Il y a plusieurs possibilités. Il sera soit vendu et la somme qui résultera de la vente sera partagée entre les associés. Soit Il sera restitué à l’associé qui a décidé de l’inclure dans la SCI. Dans le cas où les associés n’arrivent pas à un terrain d’entente concernant le sort de ce bien, il est possible de faire appel à un juge qui réglera ce problème et choisira les modalités de partage.
Annonce légale de dissolution de SCI, la dernière pièce du puzzle
On pense souvent que la dissolution d’une SCI se joue sur de grandes étapes visibles telles que l’assemblée générale, la liquidation des comptes et le dépôt du dossier. Mais en réalité, le verrou final est plus discret.

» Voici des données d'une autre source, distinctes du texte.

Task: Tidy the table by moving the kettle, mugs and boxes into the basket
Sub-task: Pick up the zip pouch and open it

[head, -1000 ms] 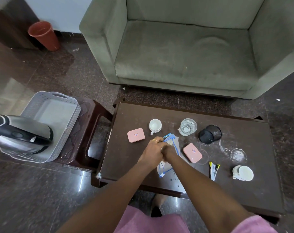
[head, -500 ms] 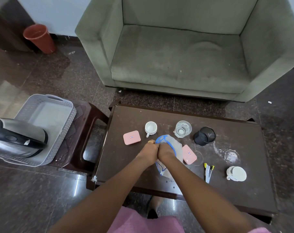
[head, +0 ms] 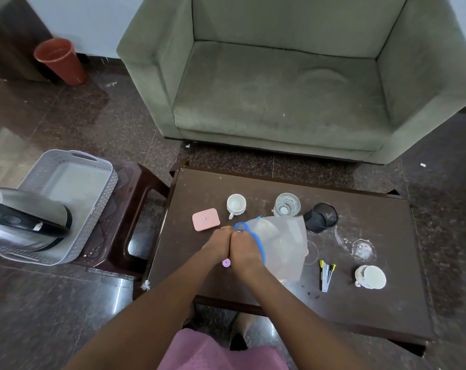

Tant que l’annonce légale de dissolution de SCI n’a pas été publiée dans un journal habilité, impossible d’obtenir la validation du greffe.
Bien loin d’être une formalité anodine, l’annonce légale a pour rôle d’informer officiellement les tiers de la disparition de la société. Et comme toujours en droit, le diable se cache dans les détails ! Un mot manquant peut ainsi invalider le texte, un mauvais choix de support peut faire monter le montant de la facture et un oubli peut retarder toute la procédure.
Concrètement, une annonce doit contenir certains éléments précis comme la dénomination sociale, la forme juridique (SCI), le capital, l’adresse du siège, le numéro RCS, l’identité du liquidateur et l’adresse du siège de liquidation. Si vous oubliez une seule mention, votre annonce risque d’être refusée. Ce n’est certes pas de la littérature créative, mais ici chaque mot pèse… au sens propre comme au figuré, puisque le tarif est calculé au caractère. Une virgule superflue ? Quelques euros de plus sur la facture.
Autre subtilité : seuls les journaux habilités par la préfecture du département peuvent recevoir votre annonce. En clair, impossible de choisir n’importe quel journal ou site web. C’est un peu comme une salle d’examen. Seuls les centres agréés peuvent délivrer le diplôme.
Notez enfin que l’histoire ne s’arrête pas là. Après cette publication, vous recevez une attestation qu’il faudra transmettre au greffe. Sans ce document, votre dossier est incomplet, même si vous avez déjà soldé les comptes et payé les frais de dissolution. À la clef, des retards, des coûts supplémentaires, et une SCI qui continue d’exister juridiquement.
Coincé entre une brocante dominicale et un communiqué associatif, ce petit paragraphe clôt en réalité l’histoire entière d’une SCI. Invisible aux yeux du grand public, mais vital pour l’administration. Sans lui, votre société reste comme suspendue entre deux statuts. Ni vraiment active, ni vraiment dissoute.